It struck me back then, and still strikes me now, that people’s approach to Belly Flops and to the Sacrament of Baptism share many things in common.  So think of the last time you did a belly flop or watched someone else do it – what do you remember about that experience?

First, some people, no matter how they try, approach the water “protecting themselves”.  No matter how hard they try, the knees come up, the arms fold in, in that instinctive habit to keep themselves safe.  So, too, with Baptism.  Often, people approach that water wanting to keep ourselves ‘safe’ and ‘protected’.  “I’ll follow you Jesus, as long as it doesn’t cost us too much.” We do the easy things our baptism requires of us, like going to church on Sunday, but avoid that which calls us to deeply hear the voice that calls us “Beloved”.  If we really realized what our Baptism calls us to be – who we really are – God’s beloved – we’d realize, like Isaiah, that we are called to the Victory of Justice.  And that we cannot rest until everyone knows that victory.

Secondly, you can’t do a good belly flop “elegantly” can you?  There is something about that experience that is all about abandonment, all about a moment of throwing yourself completely into the water.  So, too, with Baptism – you can’t do it “elegantly”.  We are immersed into a life that is all about abandonments and surrender and letting go into a relationship with God.

  • A recently married student gave a talk where they paralleled the commitment of marriage to our baptismal commitment.  “No one on their wedding day says: I take you for better or for worse – but not too much worse, and if you snore, all bets are off and if you spend more time at the office, I’m out of there.  I take you for richer and poorer – but nothing less than 70K a year, until death, or my whim do us part.  It’s not how it works, in marriage or in Baptism.”  And now, she and her husband are in Montero, Bolivia, for the next two years, as missionaries – because they both threw themselves ‘inelegantly’ into the waters of baptism…


Finally, you have to know that there will be pain associated with the experience.  The picture of Jeff Jansen, the winner of the contest says it all – arms open wide, back arched at just the correct angle – you knew that his belly [and it was a big belly] was going to bear the brunt of the assault…

So too, with baptism –we are promised that there will be pain.  St.
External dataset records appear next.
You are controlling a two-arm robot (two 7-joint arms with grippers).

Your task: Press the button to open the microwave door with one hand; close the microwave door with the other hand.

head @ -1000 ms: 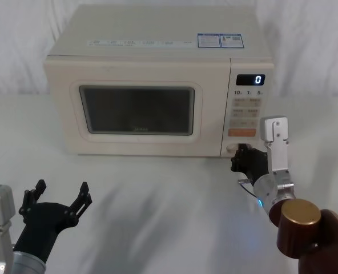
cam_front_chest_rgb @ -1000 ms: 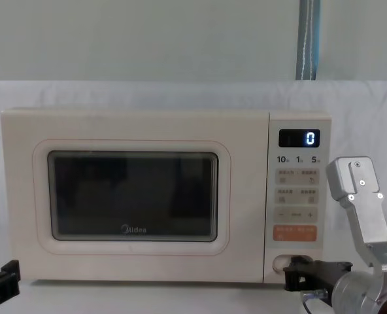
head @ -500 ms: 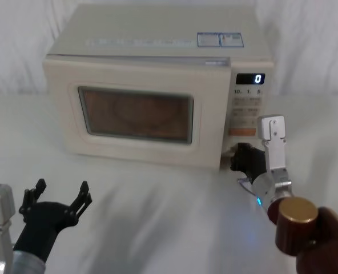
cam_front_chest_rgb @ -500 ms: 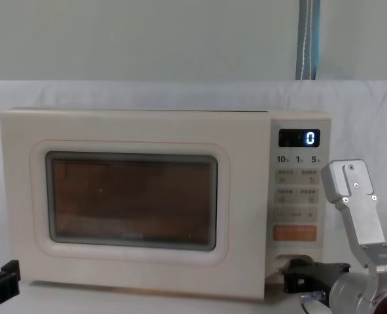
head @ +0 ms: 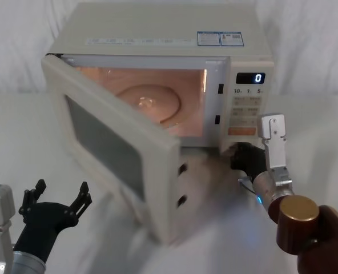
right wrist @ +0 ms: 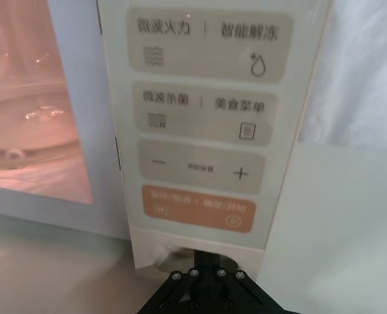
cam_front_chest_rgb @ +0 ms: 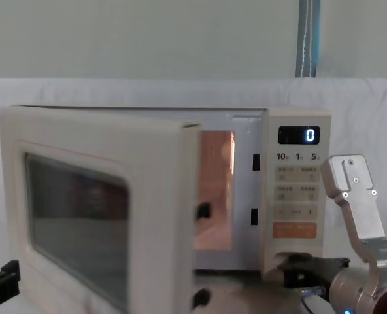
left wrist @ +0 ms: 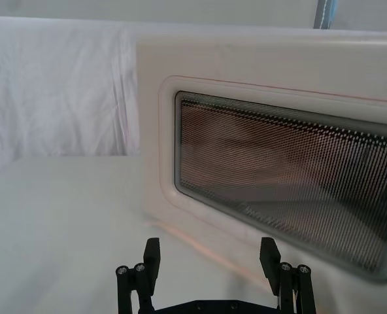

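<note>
Door: the microwave door stands swung out on its left hinge over the worktop; rigid, light, likely free-swinging.
Push point: outer face by the free edge.
Left hand: fingers apart, low, near the door.
Right hand: at the button; finger state cannot be told.

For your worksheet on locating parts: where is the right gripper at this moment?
In the head view the right gripper is on the robot's right, at the foot of the microwave's key panel, just below the orange key and beside the open door.
</note>
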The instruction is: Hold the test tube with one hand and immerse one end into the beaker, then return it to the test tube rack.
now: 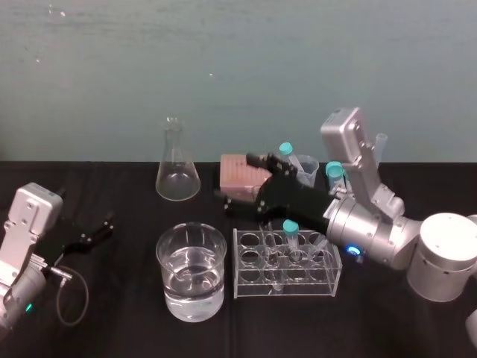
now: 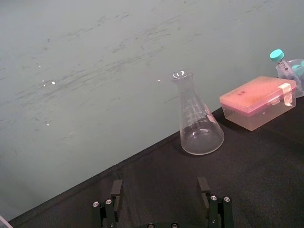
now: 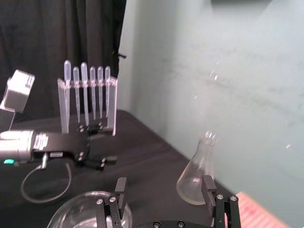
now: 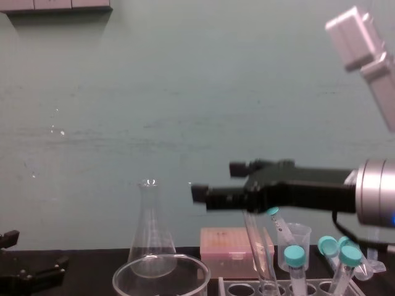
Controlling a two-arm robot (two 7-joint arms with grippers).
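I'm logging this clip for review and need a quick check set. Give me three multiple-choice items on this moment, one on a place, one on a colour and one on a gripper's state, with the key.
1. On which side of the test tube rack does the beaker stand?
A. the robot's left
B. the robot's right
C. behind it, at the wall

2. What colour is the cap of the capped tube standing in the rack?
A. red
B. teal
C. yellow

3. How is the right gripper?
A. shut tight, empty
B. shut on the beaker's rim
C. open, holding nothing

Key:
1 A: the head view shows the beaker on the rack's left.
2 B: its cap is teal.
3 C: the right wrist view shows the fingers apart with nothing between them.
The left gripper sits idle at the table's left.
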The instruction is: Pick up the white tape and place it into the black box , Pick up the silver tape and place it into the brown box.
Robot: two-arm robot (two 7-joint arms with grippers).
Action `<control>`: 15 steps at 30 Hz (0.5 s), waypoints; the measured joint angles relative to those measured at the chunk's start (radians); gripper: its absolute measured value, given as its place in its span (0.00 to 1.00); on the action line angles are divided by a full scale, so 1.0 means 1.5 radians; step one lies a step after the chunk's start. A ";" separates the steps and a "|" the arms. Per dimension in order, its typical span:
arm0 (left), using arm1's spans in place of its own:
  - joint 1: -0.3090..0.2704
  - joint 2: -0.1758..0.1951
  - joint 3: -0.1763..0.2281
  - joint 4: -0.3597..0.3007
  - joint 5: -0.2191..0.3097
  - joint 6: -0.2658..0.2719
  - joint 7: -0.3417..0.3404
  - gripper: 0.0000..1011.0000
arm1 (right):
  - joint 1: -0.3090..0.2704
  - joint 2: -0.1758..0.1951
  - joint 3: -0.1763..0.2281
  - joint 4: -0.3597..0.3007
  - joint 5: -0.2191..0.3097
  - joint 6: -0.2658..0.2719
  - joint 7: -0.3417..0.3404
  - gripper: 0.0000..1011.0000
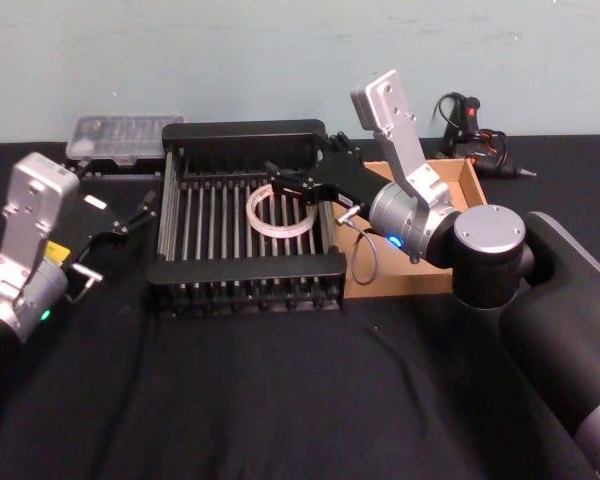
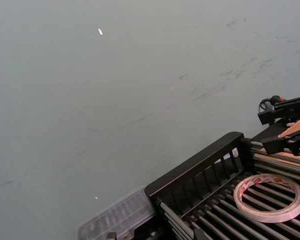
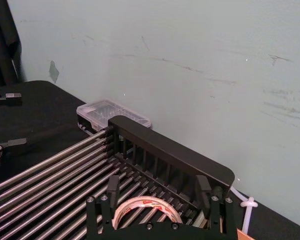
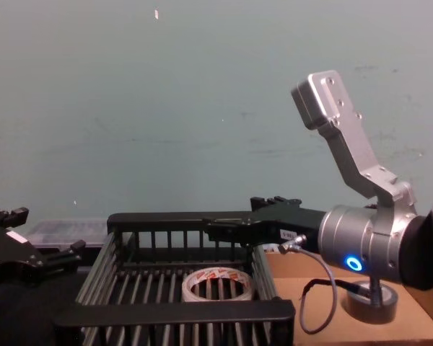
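We see the white tape [image 1: 282, 212] lying flat on the slatted floor of the black box [image 1: 248, 271], clear of all four rims. The right gripper [image 1: 296, 184] hovers over it, fingers spread, holding nothing. The silver tape [image 4: 371, 301] sits in the brown box [image 1: 467, 178]. The left gripper [image 1: 130, 214] waits open and empty just beside the crate's left wall.

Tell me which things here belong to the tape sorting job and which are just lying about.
Job:
white tape, lying in the black box
silver tape, standing in the brown box
right pincer, open above the white tape

Lying about:
clear plastic case
glue gun
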State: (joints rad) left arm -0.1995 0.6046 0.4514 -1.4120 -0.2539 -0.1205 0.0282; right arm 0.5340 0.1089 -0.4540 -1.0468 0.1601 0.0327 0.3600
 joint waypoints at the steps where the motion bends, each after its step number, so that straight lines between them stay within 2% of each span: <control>1: 0.000 0.000 0.000 0.000 0.000 0.000 0.000 0.99 | 0.000 0.000 0.000 0.000 0.000 0.000 0.000 0.97; 8: 0.000 0.000 0.000 0.000 0.000 0.000 0.000 0.99 | -0.003 0.001 0.001 -0.003 0.000 0.000 0.000 0.99; 15: 0.000 0.000 0.000 0.000 0.000 0.000 0.000 0.99 | -0.026 0.012 0.010 -0.040 0.003 0.005 0.003 0.99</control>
State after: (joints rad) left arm -0.1995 0.6046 0.4514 -1.4120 -0.2539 -0.1205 0.0283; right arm 0.4950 0.1268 -0.4387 -1.1069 0.1651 0.0400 0.3643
Paul tells us:  Are you not aware that you who are baptized into Christ Jesus are baptized into his death?”

Sometimes that death is ‘mild’ – like the choice of a parent to drive a son to and from a social gathering, even though it is inconvenient.  Or a single mom’s choice to herd the four kids to church on Sunday morning when it would be so much less a hassle to stay in bed.
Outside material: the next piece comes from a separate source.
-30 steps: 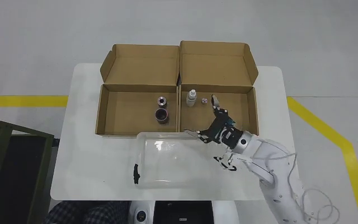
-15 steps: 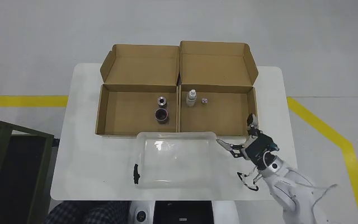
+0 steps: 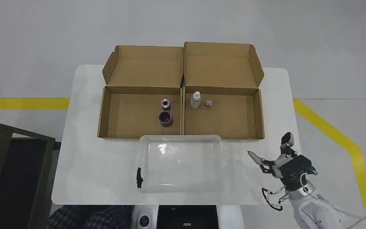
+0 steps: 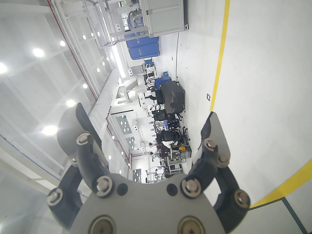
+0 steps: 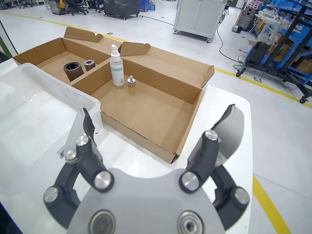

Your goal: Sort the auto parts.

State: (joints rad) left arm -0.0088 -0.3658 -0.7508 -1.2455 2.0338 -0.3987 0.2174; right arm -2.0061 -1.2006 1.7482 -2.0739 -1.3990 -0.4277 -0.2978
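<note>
Two open cardboard boxes stand side by side at the back of the table. The left box holds a dark metal sleeve and a smaller metal cylinder. In the right box stand a white spray bottle and a small capped part. My right gripper hangs open and empty over the table's front right corner, short of the right box. The right wrist view shows the bottle and the small part beyond this gripper. My left gripper is open, empty, facing the room.
A clear plastic tray sits at the table's front middle, right before the boxes. A small black part lies at the tray's left edge. Bare white table lies to the left of the boxes and tray.
My right arm has pulled back from inside the right box toward the table's front right corner, staying open and empty. The parts in the boxes have not moved.
</note>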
Other times the ‘death’ costs more.  I had a conversation with a woman who gave up a chance for a part time job offer with health benefits, because she found out that some of the things this organization stood for went against Catholic teaching.  She is still job searching.

In a few moments, you’ll have the opportunity to experience, not the impact of a belly flop, but the sprinkling nonetheless of the waters of our baptism.  And you have a choice – will you protect yourself from what those waters mean, what they call you to?  Or will you boldly enter into that embrace of baptism – and throw yourself into all that being a Son or Daughter of God demands of you.  The choice is yours…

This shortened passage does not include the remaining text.